Exercise aim: Copy out the listing below so that each line matches exactly.

Material provided:
▬▬▬▬▬▬▬▬▬▬

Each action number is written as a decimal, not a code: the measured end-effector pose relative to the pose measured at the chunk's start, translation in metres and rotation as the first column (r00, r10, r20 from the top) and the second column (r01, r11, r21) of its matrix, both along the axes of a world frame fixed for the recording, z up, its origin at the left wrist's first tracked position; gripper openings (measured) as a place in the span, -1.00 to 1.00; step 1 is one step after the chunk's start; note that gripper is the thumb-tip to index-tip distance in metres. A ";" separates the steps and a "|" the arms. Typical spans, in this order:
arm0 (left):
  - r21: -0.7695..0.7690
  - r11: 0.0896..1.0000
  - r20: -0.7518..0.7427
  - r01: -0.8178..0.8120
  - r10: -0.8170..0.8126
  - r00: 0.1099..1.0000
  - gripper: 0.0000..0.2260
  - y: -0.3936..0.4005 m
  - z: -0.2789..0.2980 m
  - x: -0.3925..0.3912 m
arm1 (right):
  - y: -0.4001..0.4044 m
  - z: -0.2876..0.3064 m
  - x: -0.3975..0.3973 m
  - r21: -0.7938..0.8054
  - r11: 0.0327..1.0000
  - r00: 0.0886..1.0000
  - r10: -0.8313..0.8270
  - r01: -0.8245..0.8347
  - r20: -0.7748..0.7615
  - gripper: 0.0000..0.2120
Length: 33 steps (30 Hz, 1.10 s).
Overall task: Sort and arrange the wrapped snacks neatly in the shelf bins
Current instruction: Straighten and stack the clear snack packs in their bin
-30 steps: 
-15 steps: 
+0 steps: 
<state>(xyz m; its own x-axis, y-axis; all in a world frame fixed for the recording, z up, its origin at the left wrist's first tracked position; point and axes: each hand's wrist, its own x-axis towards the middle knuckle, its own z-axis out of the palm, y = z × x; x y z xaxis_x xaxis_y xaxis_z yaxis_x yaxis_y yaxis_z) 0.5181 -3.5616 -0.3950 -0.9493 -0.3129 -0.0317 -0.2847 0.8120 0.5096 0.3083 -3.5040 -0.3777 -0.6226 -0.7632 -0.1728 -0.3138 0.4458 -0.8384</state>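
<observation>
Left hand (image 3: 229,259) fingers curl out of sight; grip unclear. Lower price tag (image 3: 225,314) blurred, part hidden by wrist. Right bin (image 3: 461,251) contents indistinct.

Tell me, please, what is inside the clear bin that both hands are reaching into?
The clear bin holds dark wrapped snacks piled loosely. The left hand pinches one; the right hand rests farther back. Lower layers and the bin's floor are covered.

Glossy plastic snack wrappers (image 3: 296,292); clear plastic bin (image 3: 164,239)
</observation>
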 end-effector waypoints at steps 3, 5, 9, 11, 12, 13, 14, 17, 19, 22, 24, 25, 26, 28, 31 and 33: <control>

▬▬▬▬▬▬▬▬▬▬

Output:
Each action number is written as a decimal, not a code: the measured end-effector pose relative to the pose measured at the chunk's start, translation in metres and rotation as the first column (r00, r10, r20 from the top) and the second column (r01, r11, r21) of its matrix, both along the axes of a world frame fixed for the recording, z up, its origin at the left wrist's first tracked position; gripper openings (measured) as a place in the span, -1.00 to 1.00; step 1 is one step after the chunk's start; note that gripper is the thumb-tip to index-tip distance in metres. A ";" separates the steps and a "|" the arms. Typical spans, in this order:
arm0 (left):
  - r21: -0.7695..0.7690
  - r11: 0.0896..1.0000
  - r20: -0.7518..0.7427
  - r01: -0.8178..0.8120
  - r10: -0.8170..0.8126
  - r00: 0.1099..1.0000
  - gripper: 0.0000..0.2260
  - y: -0.3936..0.4005 m
  - z: -0.2789..0.2980 m
  - x: -0.3925..0.3912 m
arm1 (right):
  - y: -0.4001..0.4044 m
  - z: -0.2876..0.3064 m
  - x: -0.3975..0.3973 m
  - r21: -0.7938..0.8054
  - r11: 0.0327..1.0000
  - r00: 0.0886..1.0000
  - r10: -0.8313..0.8270
  - r01: -0.8245..0.8347
  - r20: -0.7748..0.7615
  - gripper: 0.0000..0.2120
Length: 33 steps (30 Hz, 1.10 s).
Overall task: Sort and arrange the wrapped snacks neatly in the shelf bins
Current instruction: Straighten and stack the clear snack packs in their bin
-30 steps: 
-15 steps: 
+0 steps: 
<state>(xyz m; its own x-axis, y-axis; all in a world frame fixed for the recording, z up, its origin at the left wrist's first tracked position; point and axes: each hand's wrist, its own x-axis towards the middle knuckle, its own z-axis out of the palm, y = z × x; x y z xaxis_x xaxis_y xaxis_z yaxis_x yaxis_y yaxis_z) 0.5181 -3.5616 -0.3950 -0.9493 -0.3129 -0.0317 -0.2847 0.8120 0.5096 0.3083 -3.5040 -0.3777 -0.6226 -0.7632 -0.1728 -0.3138 0.4458 -0.8384</state>
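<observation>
Left hand (image 3: 229,259) fingers curl out of sight; grip unclear. Lower price tag (image 3: 225,314) blurred, part hidden by wrist. Right bin (image 3: 461,251) contents indistinct.

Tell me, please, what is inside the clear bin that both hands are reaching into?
The clear bin holds dark wrapped snacks piled loosely. The left hand pinches one; the right hand rests farther back. Lower layers and the bin's floor are covered.

Glossy plastic snack wrappers (image 3: 296,292); clear plastic bin (image 3: 164,239)
</observation>
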 end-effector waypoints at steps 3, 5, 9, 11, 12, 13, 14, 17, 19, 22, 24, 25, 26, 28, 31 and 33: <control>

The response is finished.